But the surprise of the two dames grew rapidly as they heard Tom’s audacity towards the country aristocrat.
“Impudent wretch!” moaned Mrs. Heale to herself. “He’d drive away an angel if he came into the shop.”
“Oh, ma! hear how they are going on now.”
“I can’t bear it, my dear. This man will be the ruin of us. His manners are those of the pot-house, when the cloven foot is shown, which it’s his nature as a child of wrath, and we can’t expect otherwise.”
“Oh, ma! do you hear that Mr. Trebooze has asked him to dinner?”
“Nonsense!”
But it was true.
“Well! if there ain’t the signs of the end of the world, which is? All the years your poor father has been here, and never so much as send him a hare, and now this young penniless interloper; and he to dine at Trebooze off purple and fine linen.”
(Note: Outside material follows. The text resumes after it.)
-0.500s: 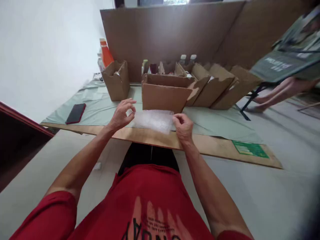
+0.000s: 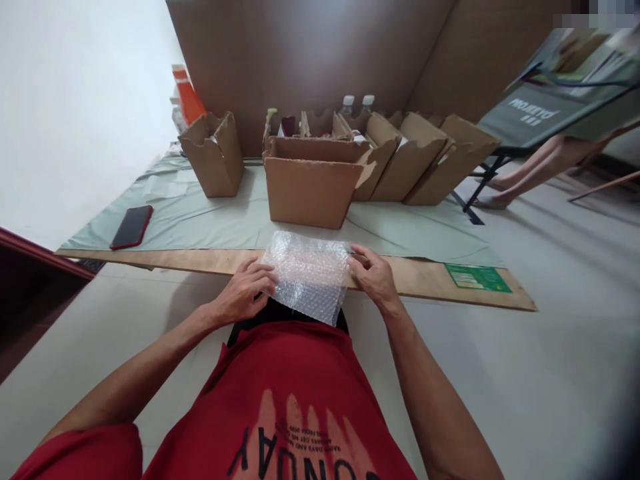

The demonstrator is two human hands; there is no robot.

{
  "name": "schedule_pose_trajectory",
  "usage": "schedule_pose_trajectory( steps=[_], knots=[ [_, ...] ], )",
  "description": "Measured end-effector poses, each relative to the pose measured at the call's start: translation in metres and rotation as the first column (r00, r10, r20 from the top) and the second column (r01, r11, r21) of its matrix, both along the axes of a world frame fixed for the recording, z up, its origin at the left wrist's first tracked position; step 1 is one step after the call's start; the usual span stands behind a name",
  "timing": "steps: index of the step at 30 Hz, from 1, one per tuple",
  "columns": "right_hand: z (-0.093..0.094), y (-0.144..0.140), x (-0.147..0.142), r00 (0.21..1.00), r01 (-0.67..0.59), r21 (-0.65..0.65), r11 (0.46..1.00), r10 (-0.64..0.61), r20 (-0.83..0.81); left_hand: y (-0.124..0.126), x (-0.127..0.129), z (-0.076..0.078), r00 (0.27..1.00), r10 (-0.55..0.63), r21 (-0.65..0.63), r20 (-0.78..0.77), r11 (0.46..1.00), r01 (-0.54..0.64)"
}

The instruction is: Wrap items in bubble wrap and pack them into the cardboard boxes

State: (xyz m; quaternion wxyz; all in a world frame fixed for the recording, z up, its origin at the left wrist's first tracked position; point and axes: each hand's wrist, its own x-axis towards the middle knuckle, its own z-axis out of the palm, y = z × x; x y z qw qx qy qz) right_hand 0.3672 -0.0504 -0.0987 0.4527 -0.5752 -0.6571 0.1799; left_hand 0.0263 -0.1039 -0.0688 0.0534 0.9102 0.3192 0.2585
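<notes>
Both hands hold a bubble wrap sheet [image 2: 309, 273] at the near edge of the board [image 2: 425, 285], approx. mid-length. The left hand [image 2: 246, 292] grips the sheet's left side, fingers curled over the top, thumb not visible. The right hand [image 2: 374, 277] is pinched on the right side near the far corner. The hands are apart, w/ the sheet stretched between them. The sheet's far part lies over the board edge; its near corner hangs off toward the person's red shirt [image 2: 295, 407].

A pale green cover [image 2: 200, 220] lies over most of the board, leaving a bare strip along the near edge. An open box [image 2: 307, 187] stands on the cover just beyond the sheet, not touching it. Another box [image 2: 213, 160] stands to the left, toward the far edge. A row of tilted boxes [image 2: 425, 163] runs to the right, each leaning on the next. Bottle caps [image 2: 356, 102] show behind them, an orange cone [image 2: 187, 93] at the far left corner. A phone [image 2: 132, 227] lies flat near the left end of the cover, well apart from the hands. A green label [image 2: 477, 278] sits at the board's near right corner.

Off to the right, another person's legs [image 2: 530, 167] show under a grey folding chair [image 2: 545, 110], on the floor beyond the board's right end.
</notes>
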Motion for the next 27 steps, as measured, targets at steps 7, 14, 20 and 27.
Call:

“There is not much of that there, ma; I’m sure they are poor enough, for all his pride; and as for her—”
“Yes, my dear; and as for her, though we haven’t married squires, my dear, yet we haven’t been squires’ housemaids, and have adorned our own station, which was good enough for us, and has no need to rise out of it, nor ride on Pharaoh’s chariot-wheels after filthy lucre—”
Miss Heale hated poor Mrs. Trebooze with a bitter hatred, because she dreamed insanely that, but for her, she might have secured Mr. Trebooze for herself. And though her ambition was now transferred to the unconscious Tom, that need not make any difference in the said amiable feeling.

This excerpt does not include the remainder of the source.